= Exercise goal =
For the data below, give again exactly the lines from the one containing "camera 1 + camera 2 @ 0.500" through the one containing "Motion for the", both ends included, and no others.

= The data =
═══

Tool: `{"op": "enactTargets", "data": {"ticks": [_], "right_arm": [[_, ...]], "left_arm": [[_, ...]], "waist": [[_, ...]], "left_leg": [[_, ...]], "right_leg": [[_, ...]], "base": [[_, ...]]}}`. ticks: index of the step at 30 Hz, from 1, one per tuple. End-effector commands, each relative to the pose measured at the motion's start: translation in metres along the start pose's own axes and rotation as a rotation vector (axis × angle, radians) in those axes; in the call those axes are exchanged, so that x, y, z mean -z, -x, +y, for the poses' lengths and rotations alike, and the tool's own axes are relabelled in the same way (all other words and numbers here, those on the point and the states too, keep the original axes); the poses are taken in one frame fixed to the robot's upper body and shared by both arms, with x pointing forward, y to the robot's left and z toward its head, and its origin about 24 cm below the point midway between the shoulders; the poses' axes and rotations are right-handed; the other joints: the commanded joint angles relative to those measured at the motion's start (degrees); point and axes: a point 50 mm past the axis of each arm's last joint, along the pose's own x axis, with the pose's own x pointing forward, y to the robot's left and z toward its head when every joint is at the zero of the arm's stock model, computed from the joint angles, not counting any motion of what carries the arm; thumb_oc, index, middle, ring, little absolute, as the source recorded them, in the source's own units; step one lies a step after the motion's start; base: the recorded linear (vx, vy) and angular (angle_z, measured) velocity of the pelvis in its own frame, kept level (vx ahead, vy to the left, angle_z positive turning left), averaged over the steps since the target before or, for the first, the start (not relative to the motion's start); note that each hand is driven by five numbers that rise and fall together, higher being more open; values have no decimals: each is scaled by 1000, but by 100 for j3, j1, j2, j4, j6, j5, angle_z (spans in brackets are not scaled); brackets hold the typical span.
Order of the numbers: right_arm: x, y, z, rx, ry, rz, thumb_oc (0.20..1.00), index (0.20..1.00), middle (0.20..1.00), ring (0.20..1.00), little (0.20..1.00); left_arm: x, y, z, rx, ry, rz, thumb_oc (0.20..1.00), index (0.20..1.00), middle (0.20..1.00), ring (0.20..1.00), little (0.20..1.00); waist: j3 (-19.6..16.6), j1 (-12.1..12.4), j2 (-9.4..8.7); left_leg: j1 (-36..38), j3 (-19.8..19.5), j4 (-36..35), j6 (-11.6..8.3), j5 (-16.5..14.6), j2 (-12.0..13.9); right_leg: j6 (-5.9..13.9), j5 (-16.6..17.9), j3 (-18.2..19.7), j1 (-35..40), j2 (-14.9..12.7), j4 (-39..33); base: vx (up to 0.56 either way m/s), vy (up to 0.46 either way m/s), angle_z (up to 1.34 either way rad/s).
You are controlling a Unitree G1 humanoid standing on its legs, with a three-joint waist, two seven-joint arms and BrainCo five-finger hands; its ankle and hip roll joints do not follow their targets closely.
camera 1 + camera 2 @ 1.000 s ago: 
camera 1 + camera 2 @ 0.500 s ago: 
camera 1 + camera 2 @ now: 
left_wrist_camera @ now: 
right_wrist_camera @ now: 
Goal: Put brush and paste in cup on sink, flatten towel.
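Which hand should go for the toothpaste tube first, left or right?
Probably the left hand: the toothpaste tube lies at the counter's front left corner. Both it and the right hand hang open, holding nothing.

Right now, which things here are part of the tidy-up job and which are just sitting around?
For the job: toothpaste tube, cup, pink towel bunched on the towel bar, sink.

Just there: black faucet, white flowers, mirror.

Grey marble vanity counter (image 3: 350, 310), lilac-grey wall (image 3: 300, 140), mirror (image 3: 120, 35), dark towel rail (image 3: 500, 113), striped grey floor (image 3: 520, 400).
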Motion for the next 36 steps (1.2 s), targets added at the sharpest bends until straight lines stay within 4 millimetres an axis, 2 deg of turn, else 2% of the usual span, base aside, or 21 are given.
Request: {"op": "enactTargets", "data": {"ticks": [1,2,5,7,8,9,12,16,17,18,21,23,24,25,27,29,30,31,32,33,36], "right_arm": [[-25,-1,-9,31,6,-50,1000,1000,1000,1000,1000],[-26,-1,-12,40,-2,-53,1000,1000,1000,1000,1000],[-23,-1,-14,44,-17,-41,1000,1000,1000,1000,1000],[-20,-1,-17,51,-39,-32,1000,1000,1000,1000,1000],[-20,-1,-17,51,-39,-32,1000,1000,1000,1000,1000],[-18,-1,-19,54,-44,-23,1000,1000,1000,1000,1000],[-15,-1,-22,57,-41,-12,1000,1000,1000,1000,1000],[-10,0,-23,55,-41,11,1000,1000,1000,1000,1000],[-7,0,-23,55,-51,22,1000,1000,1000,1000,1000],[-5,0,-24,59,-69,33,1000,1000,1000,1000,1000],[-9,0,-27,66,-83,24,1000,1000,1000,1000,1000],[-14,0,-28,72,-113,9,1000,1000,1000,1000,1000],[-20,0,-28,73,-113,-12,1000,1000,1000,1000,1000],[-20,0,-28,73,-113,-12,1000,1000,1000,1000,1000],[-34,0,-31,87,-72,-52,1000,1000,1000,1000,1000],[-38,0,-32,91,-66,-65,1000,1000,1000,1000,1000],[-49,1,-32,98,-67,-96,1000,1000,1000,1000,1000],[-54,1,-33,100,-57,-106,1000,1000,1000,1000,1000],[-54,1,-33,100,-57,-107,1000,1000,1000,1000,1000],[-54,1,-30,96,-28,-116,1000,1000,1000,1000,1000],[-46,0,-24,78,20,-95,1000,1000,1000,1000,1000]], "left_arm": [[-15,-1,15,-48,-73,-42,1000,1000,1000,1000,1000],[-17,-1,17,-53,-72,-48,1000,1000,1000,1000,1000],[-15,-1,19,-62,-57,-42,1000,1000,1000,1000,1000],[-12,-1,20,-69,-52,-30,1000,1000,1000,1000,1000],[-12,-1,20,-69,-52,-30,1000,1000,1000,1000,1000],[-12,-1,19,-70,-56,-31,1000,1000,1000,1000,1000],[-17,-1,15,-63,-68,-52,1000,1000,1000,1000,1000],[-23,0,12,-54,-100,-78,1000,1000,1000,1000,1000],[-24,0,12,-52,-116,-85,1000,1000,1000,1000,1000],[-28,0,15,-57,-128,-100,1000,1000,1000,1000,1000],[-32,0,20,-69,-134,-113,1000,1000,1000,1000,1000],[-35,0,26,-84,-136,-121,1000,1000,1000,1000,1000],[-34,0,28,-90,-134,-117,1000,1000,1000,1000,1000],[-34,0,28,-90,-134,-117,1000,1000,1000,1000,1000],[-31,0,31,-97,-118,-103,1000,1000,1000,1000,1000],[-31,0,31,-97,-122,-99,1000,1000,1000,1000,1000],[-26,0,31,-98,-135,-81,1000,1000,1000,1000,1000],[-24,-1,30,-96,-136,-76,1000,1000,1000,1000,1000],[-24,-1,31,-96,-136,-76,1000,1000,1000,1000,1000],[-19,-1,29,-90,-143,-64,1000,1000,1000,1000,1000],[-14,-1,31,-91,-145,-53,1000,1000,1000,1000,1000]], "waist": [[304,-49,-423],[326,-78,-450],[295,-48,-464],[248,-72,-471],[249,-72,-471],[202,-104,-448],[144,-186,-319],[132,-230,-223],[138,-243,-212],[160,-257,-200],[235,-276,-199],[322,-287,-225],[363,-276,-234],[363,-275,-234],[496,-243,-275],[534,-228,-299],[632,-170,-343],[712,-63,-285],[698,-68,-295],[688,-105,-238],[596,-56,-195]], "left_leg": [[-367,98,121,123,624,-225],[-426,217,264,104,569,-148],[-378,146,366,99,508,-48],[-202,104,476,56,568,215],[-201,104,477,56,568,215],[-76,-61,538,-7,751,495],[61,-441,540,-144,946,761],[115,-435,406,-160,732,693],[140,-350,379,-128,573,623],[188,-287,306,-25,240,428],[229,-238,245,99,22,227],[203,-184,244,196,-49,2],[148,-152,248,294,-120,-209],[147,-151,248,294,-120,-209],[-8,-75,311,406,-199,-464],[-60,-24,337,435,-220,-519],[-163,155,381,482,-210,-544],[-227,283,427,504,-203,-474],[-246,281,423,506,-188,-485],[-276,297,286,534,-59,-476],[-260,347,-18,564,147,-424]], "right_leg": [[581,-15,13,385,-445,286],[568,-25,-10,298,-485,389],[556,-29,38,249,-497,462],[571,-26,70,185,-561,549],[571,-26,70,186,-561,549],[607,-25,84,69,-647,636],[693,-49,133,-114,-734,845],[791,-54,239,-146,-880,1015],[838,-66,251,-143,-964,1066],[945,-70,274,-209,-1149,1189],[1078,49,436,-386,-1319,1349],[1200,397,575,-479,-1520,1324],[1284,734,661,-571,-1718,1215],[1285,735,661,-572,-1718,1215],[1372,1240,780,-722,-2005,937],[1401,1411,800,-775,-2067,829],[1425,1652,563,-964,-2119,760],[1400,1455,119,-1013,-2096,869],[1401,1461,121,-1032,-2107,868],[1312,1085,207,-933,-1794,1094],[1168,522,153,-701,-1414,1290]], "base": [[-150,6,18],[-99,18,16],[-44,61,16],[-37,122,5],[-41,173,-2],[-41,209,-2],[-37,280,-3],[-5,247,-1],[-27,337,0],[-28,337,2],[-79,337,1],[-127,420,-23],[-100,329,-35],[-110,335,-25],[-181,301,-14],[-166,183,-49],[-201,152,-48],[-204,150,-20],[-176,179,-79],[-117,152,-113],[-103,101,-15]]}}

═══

= Your solution =
camera 1 + camera 2 @ 0.500 s ago: 
camera 1 + camera 2 @ now: 
left_wrist_camera @ now: 
right_wrist_camera @ now: 
Goal: Put brush and paste in cup on sink, flatten towel.
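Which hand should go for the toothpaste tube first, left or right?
Probably the left hand: the toothpaste tube lies at the counter's front left corner. Both it and the right hand hang open, holding nothing.

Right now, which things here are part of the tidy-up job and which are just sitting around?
For the job: toothpaste tube, cup, pink towel bunched on the towel bar, sink.

Just there: black faucet, white flowers, mirror.

Grey marble vanity counter (image 3: 350, 310), lilac-grey wall (image 3: 300, 140), mirror (image 3: 120, 35), dark towel rail (image 3: 500, 113), striped grey floor (image 3: 520, 400).
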Motion for the next 36 steps (1.2 s), targets added at the sharpest bends until straight lines stay within 4 millimetres an axis, 2 deg of turn, else 2% of the usual span, base aside, or 21 are given.

This exercise is now complete.